The visit to Sikh temple on Guru Nanak’s 550th birthday seems like an attempt to cover up the inability to apologize for Jallianwala Bagh massacre. 

The British Royal family missed a golden chance to apologize for the heinous crime in the name of protecting the British Empire. On his visit, Prince Charles should have kneeled in Jallianwala Bagh for the massacre carried out Colonel Dyer.

Col Dyer, known as “The Butcher of Amritsar”, said that the firing was a requisite measure and that it was “not to disperse the meeting but to punish the Indians for disobedience”.

Indians have been long demanding an official apology from the British Royal family and the British Government for the crime against humanity carried out by the British government in 1919. 

April 2019 marked 100th anniversary of the cruel act and this could be the perfect time for Prince Charles to apologize. 

It was also a missed chance to kneel down in front of the people of Bengal and publicly apologize for Winston Churchill’s deliberate killing of 30 Lakh (government estimate) people during Bengal famine in 1943. And the return of Kohinoor as a ‘symbol’ of returning of all the wealth looted from India. British could not pay the looted amount because for this they would have to ‘sell their country in London Stock Exchange’. So, returning of Kohinoor as a symbol will be enough. A memorial should be erected In British parliament on ‘loot and plunder’ carried out in the British Empire for upcoming generations to remember what their ancestors have done to foreign countries.

Previously, a British parliamentary panel report has highlighted the failure of the United Kingdom to keep pace with the global rush to engage with a rising India. The parliamentary panel, stated in its report, that Britain’s recent relationship with India has been one of the missed opportunities. The Foreign Affairs Committee of the House of Commons chaired by MP Tom Tugendhat has enumerated a list of drawbacks of the successive British governments which have, “failed to give this relationship the attention it deserves”.

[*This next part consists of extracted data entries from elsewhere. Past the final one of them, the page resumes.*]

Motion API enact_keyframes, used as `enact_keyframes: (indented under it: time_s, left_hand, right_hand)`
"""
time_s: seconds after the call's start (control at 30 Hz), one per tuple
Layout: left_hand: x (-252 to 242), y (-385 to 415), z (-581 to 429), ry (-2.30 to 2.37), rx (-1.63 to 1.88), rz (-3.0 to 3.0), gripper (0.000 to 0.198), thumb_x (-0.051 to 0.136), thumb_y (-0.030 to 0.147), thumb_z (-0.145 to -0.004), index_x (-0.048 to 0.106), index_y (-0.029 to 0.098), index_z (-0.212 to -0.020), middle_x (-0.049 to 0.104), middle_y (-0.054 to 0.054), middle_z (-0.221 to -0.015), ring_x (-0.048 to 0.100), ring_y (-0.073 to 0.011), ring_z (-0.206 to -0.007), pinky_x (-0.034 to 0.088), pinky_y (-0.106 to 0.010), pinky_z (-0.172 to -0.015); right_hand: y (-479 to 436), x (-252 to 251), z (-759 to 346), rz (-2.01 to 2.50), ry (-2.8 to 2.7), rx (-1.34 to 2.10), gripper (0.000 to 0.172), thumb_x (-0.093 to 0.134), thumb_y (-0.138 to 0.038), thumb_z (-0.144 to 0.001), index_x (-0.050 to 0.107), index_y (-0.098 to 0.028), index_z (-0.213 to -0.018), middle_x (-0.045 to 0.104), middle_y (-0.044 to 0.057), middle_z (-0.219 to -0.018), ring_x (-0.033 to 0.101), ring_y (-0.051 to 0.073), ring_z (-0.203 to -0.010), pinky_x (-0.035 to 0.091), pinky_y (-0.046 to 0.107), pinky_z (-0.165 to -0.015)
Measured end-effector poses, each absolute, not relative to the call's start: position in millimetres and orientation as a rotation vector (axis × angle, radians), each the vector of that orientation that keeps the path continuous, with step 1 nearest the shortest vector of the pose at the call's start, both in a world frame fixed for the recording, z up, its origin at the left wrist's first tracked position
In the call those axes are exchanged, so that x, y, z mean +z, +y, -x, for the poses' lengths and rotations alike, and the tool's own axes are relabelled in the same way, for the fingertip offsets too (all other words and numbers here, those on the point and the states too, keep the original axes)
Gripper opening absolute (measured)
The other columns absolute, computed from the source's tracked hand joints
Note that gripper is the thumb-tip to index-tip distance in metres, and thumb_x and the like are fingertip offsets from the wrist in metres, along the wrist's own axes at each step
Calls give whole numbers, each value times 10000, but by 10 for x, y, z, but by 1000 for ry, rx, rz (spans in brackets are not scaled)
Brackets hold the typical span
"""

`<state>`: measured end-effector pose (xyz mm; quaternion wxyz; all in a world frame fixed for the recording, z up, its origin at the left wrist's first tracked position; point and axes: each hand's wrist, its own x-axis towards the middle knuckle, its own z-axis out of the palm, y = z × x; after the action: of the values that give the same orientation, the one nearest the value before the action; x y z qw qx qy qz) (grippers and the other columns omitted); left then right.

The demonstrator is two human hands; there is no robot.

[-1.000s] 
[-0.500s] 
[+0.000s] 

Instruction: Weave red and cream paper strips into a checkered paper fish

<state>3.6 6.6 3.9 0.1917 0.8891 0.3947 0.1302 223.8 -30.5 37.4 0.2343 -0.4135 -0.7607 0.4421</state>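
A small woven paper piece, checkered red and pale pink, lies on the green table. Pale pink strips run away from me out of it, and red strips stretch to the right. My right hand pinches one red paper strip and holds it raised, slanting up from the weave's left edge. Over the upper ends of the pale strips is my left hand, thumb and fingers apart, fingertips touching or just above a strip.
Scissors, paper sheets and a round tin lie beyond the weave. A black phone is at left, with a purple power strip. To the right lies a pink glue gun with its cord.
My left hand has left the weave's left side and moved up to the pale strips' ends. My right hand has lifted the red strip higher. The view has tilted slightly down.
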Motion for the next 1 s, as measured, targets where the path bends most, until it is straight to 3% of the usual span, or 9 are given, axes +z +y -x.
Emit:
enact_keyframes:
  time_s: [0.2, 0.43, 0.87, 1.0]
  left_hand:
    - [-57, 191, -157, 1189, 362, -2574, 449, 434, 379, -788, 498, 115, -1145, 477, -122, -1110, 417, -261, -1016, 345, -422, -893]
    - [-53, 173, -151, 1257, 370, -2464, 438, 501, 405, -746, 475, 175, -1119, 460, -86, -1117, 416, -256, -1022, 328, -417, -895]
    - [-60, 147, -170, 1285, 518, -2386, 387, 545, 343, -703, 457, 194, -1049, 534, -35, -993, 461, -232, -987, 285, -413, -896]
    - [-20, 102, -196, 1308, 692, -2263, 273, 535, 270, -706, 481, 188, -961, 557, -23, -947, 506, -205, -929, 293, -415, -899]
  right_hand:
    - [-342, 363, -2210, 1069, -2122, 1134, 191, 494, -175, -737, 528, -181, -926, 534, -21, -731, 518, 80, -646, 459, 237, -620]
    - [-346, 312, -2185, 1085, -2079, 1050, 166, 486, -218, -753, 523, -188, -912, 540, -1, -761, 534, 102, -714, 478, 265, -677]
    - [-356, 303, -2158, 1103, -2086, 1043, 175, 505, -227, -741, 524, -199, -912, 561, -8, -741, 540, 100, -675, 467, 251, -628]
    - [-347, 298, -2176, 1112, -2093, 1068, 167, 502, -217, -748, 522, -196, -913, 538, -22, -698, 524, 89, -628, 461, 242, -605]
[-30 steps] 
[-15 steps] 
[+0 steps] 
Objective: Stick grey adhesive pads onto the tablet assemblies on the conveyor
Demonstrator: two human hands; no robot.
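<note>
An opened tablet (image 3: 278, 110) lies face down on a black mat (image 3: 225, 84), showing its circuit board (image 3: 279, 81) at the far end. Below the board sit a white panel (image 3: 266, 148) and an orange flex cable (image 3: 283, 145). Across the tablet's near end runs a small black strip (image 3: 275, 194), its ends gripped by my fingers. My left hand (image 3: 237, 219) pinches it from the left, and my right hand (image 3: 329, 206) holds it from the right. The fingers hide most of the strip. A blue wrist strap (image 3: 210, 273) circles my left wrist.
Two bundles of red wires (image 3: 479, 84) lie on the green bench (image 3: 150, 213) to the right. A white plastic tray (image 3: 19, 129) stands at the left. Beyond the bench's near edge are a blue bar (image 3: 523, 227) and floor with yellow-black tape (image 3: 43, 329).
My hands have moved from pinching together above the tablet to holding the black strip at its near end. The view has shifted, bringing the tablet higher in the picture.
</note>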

Another key issue over which the Tugendhat led parliamentary panel has severely criticised the British government is the lack of apology for the Jallianwala Bagh massacre. In a strongly-worded passage, the report has censured the then Theresa May government for failing to apologise for the massacre. The May government came under pressure to make an official apology for the heart-wrenching massacre carried out by the officials of the British India government at that time. However, the May government resisted all such demands made in India as well as the United Kingdom. All she did was to express ‘deep regret’ for the massacre.